Shakhtar Donetsk yang Terusir Karena Konflik

Ukraina menghadapi konflik besar pada 2014 setelah pemberontak menduduki kota Donbass. Tak berselang lama, giliran Luhansk dan Donetsk yang diduduki. Pemerintah Ukraina berusaha keras untuk mengambil alih kota tersebut, tapi sulit karena ada campur tangan pihak Rusia.

Konflik di Ukraina bemula pada 2013. Saat itu, Pemerintah Ukraina menolak untuk mendekat ke Uni Eropa demi menjaga hubungan baik dengan Rusia. Secara kultur, Rusia dan Ukraina begitu dekat. Ukraina merupakan bagian dari Uni Soviet sebelum pecah pada 1991. Masyarakatnya pun banyak yang pro-Rusia.

Sayangnya, penolakan tersebut membuat sebagian kelompok tak senang.

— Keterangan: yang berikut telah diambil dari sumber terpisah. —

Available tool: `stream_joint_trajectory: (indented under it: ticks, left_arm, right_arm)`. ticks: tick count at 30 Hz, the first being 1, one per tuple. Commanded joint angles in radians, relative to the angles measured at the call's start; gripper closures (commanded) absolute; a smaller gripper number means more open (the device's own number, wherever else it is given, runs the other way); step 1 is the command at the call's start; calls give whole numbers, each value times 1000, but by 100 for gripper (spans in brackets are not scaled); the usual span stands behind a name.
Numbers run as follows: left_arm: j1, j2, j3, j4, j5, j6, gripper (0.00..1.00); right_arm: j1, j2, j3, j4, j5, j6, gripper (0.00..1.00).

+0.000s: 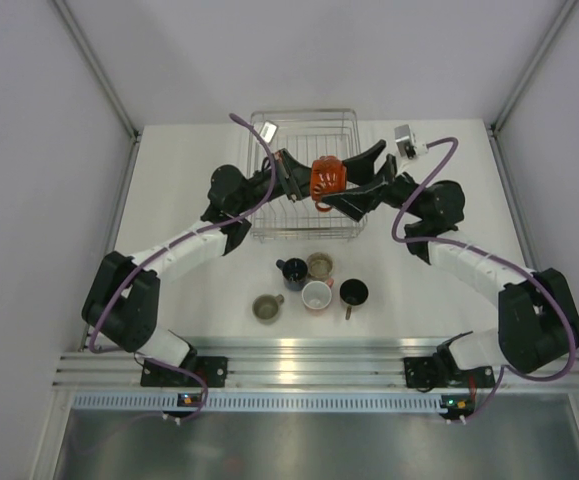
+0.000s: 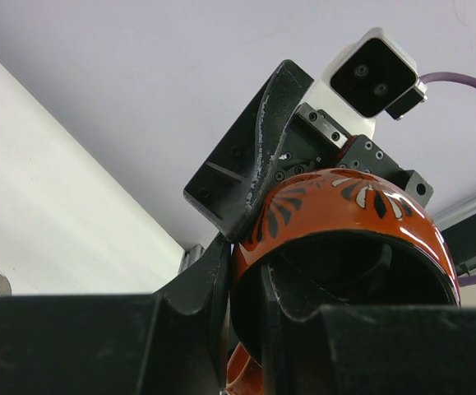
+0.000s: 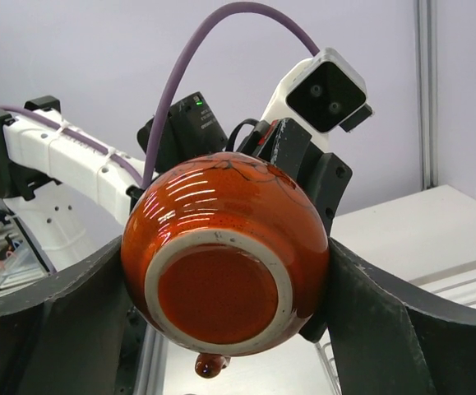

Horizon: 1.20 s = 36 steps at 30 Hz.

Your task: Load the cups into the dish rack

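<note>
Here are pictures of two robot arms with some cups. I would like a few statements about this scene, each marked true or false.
1. Five cups stand on the table in front of the dish rack. True.
2. The orange cup rests on the table. False: it is held up over the rack.
3. The right gripper has the orange cup's base facing its camera. True.
4. The black cup is the leftmost cup on the table. False: it is the rightmost, and the olive-grey cup is leftmost.
</note>
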Motion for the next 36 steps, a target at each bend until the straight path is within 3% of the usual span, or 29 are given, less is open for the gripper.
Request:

Kelompok bernama “Euromaidan” tersebut melancarkan protes yang berujung pada revolusi yang menjatuhkan Presiden Viktor Yanukovich dari takhta-nya.

Kondisi Ukraina yang tak stabil dimanfaatkan oleh Rusia dengan menganeksasi wilayah Crimea. Selain itu, milisi pro-Rusia juga menduduki wilayah timur Ukraina, utamanya di Donbass dan menghadirkan peperangan yang tak kunjung usai hingga kini.

Selain jutaan jiwa yang harus mengungsi, sementara puluhan ribu lainnya tewas, klub Shakhtar Donetsk juga terdampak karenanya. Donbass Arena berkali-kali kena dampak peperangan. Ini yang membuat Shakhtar harus pindah kandang ribuan kilometer jauhnya ke Lviv.

Apa yang terjadi di Ukraina ini cukup mengejutkan. Apalagi dua tahun sebelumnya, Ukraina bersama dengan Polandia, menjadi tuan rumah Piala Eropa 2012. Donbass Arena bahkan menjadi saksi duel Portugal menghadapi Spanyol yang berakhir lewat adu tendangan penalti.

Menjadi tuan rumah Piala Eropa menjadi awalan bagus untuk bergabung dengan Uni Eropa. Namun, kenyataannya tak semudah itu. Kepentingan dari luar negeri ikut memengaruhi keputusan.

Shakhtar Donetsk merupakan salah satu kekuatan sepakbola di Ukraina bersama dengan Dynamo Kiev. Berdiri pada 24 Mei 1936, Shakhtar telah mengoleksi 13 gelar Ukrainian Premier League yang pertama kali diraih pada musim 2001/2002.

Saat konflik berlangsung, Shaktar tengah mengawali kompetisi tanpa pemain utama. Henrikh Mkhitaryan dijual ke Borussia Dortmund, Fernandinho ke Manchester City, sementara Willian ke Anzi Makhachkala.

Shakhtar tak begitu berdampak saat konflik terjadi. Soalnya, Liga Ukraina tengah libur musim dingin, dari Desember hingga Maret. Kompetisi tengah berlanjut di tengah konflik, meski terdapat penurunan drastis dalam hal jumlah penonton.

Ketika konflik mulai terekskalasi, Shakhtar memutuskan pindah ke Lviv pada Mei 2014. Ini dipicu dari didudukinya kantor Kementerian Dalam Negeri oleh separatis pro-Rusia.

Pada akhir musim 2013/2014, Shakhtar tetap keluar sebagai juara Liga Ukraina. Striker mereka, Luiz Adriano, menjadi top skorer liga. Manager Mircea Lucescu pun mendapatkan penghargaan Romanian Coach of the Year.

Saat bertanding, para pemain Shakhtar tak pernah mau menggunakan kaos bertuliskan dukungan buat tentara Ukraina, sebagai bentuk protes atas perang yang terjadi di Donetsk.

Setelah pindah ke Lviv, Shaktar juga bermain di Metalist Stadium di Kharkiv yang berjarak sekitar 250 kilometer barat laut Donetsk. Namun, sejak Mei 2020, Shaktar berkandang di Olimpiyskiy National Sports Complex, di Kiev.

Meski tempat asalnya dibombardir dengan perang yang tak pernah berakhir, tapi Shakhtar tetap menunjukkan kualitasnya. Sejak 2014, mereka sudah menjuarai empat gelar liga dan empat gelar Piala Ukraina.